Description of the task:
Lines with the string "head" must each be copied from the listing.

Given data:

=== Section Start ===

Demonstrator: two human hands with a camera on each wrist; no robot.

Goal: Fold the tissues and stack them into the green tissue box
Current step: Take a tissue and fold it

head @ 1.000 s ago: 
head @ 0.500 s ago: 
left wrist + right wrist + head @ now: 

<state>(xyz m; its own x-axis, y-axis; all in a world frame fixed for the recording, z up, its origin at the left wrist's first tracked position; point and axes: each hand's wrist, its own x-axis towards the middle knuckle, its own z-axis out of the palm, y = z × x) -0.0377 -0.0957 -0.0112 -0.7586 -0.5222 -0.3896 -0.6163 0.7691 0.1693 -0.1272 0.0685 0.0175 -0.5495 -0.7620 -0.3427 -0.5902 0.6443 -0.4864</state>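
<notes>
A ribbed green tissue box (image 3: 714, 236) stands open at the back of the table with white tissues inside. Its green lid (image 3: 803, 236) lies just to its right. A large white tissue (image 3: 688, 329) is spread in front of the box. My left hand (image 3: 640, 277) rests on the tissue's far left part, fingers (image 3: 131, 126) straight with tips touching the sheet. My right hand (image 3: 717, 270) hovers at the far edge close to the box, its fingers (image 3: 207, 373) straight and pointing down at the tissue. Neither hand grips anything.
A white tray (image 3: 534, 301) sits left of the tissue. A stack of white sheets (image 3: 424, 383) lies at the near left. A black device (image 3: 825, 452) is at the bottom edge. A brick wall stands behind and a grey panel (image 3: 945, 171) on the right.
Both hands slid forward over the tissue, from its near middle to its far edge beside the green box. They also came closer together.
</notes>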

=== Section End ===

Task result:
head @ 1.000 s ago: 
head @ 0.500 s ago: 
left wrist + right wrist + head @ now: 

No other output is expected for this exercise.